WORK REQUEST: Pictures aside, quote the whole listing exactly.

SOURCE DATA:
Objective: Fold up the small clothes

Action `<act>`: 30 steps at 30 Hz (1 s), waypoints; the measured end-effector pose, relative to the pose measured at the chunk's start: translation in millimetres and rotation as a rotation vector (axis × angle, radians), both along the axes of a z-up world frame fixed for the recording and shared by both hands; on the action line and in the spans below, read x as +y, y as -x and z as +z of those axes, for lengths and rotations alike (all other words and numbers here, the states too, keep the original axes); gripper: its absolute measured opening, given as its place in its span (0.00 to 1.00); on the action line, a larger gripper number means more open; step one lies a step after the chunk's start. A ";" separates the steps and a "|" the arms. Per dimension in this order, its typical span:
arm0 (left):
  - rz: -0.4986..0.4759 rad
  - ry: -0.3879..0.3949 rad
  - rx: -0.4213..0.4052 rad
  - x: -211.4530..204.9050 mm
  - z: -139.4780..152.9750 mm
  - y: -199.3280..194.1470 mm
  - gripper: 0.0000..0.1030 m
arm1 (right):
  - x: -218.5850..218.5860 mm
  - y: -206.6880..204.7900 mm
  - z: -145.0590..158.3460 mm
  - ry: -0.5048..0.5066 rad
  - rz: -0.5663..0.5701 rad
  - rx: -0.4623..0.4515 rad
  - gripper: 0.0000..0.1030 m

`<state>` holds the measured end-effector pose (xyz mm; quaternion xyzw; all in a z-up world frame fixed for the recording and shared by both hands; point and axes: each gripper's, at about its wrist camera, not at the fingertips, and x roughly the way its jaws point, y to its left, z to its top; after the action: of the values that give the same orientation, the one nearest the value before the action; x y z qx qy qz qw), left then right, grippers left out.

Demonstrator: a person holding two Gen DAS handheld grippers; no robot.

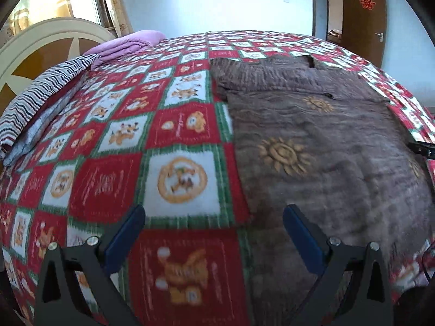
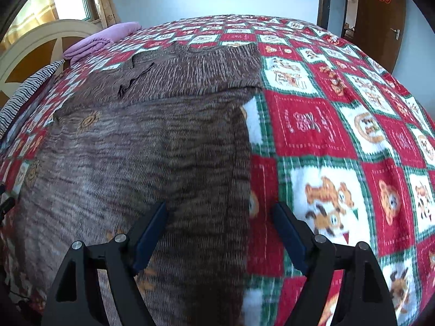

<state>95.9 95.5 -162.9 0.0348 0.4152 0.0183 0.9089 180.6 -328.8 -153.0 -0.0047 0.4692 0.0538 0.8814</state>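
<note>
A brown knitted garment with tan sun motifs lies flat on the checked bedspread; its far part is folded across. In the right wrist view the garment fills the left and middle. My left gripper is open and empty, above the garment's left edge, one finger over the bedspread and one over the knit. My right gripper is open and empty, above the garment's right edge. The tip of the right gripper shows at the right edge of the left wrist view.
A folded purple blanket and a striped pillow lie at the far left by the cream headboard. A window with curtains is behind it. A brown door stands at the back right. The bedspread stretches to the right.
</note>
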 end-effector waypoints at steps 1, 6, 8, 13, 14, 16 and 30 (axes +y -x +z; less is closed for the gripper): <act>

RESULT OF THE EXERCISE:
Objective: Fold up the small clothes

Action `<act>`: 30 steps at 30 Hz (1 s), waypoints; the measured end-effector pose, relative to the pose measured at the chunk's start: translation in millimetres and rotation as a rotation vector (axis × angle, radians), both along the axes of a z-up world frame fixed for the recording and shared by both hands; on the action line and in the spans below, read x as +y, y as -x and z as +z of those axes, for lengths and rotations alike (all other words and numbers here, the states too, keep the original axes); gripper: its absolute measured opening, given as its place in its span (0.00 to 1.00); on the action line, a larger gripper number means more open; step one lies a step after the chunk's start. A ";" separates the steps and a "|" the arms. Per dimension in this order, its typical span:
arm0 (left):
  - rz: -0.4986..0.4759 rad
  - ry: -0.3879..0.3949 rad
  - rx: -0.4213..0.4052 rad
  - x: -211.4530..204.9050 mm
  - z: -139.4780..152.9750 mm
  - y: -199.3280..194.1470 mm
  - gripper: 0.0000..0.1030 m
arm1 (right):
  - x: -218.5850..218.5860 mm
  - y: -206.6880..204.7900 mm
  - z: -145.0590..158.3460 mm
  - ry: -0.5048..0.5066 rad
  - rz: -0.5663..0.5701 rad
  - rx: -0.4623..0.4515 rad
  - gripper: 0.0000..0.1030 m

`<state>` holds the measured end-effector pose (xyz mm; quaternion xyzw; all in a z-up world frame fixed for the recording and shared by both hands; point and axes: each gripper's, at about its wrist camera, not at the fingertips, and x roughly the way its jaws point, y to its left, z to its top; after the action: of the values that give the same orientation, the one nearest the value before the action; x y z qx qy qz qw), left then right, grippers left out.

Demonstrator: a person holding two Gen DAS handheld grippers; no robot.


<state>95.9 95.5 -162.9 0.0348 0.4152 0.0183 0.9089 180.6 -328.8 -153.0 -0.0047 0.4692 0.0538 0.8814</state>
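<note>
A brown knitted garment with tan sun motifs lies flat on the checked bedspread; its far part is folded across. In the right wrist view the garment fills the left and middle. My left gripper is open and empty, above the garment's left edge, one finger over the bedspread and one over the knit. My right gripper is open and empty, above the garment's right edge. The tip of the right gripper shows at the right edge of the left wrist view.
A folded purple blanket and a striped pillow lie at the far left by the cream headboard. A window with curtains is behind it. A brown door stands at the back right. The bedspread stretches to the right.
</note>
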 end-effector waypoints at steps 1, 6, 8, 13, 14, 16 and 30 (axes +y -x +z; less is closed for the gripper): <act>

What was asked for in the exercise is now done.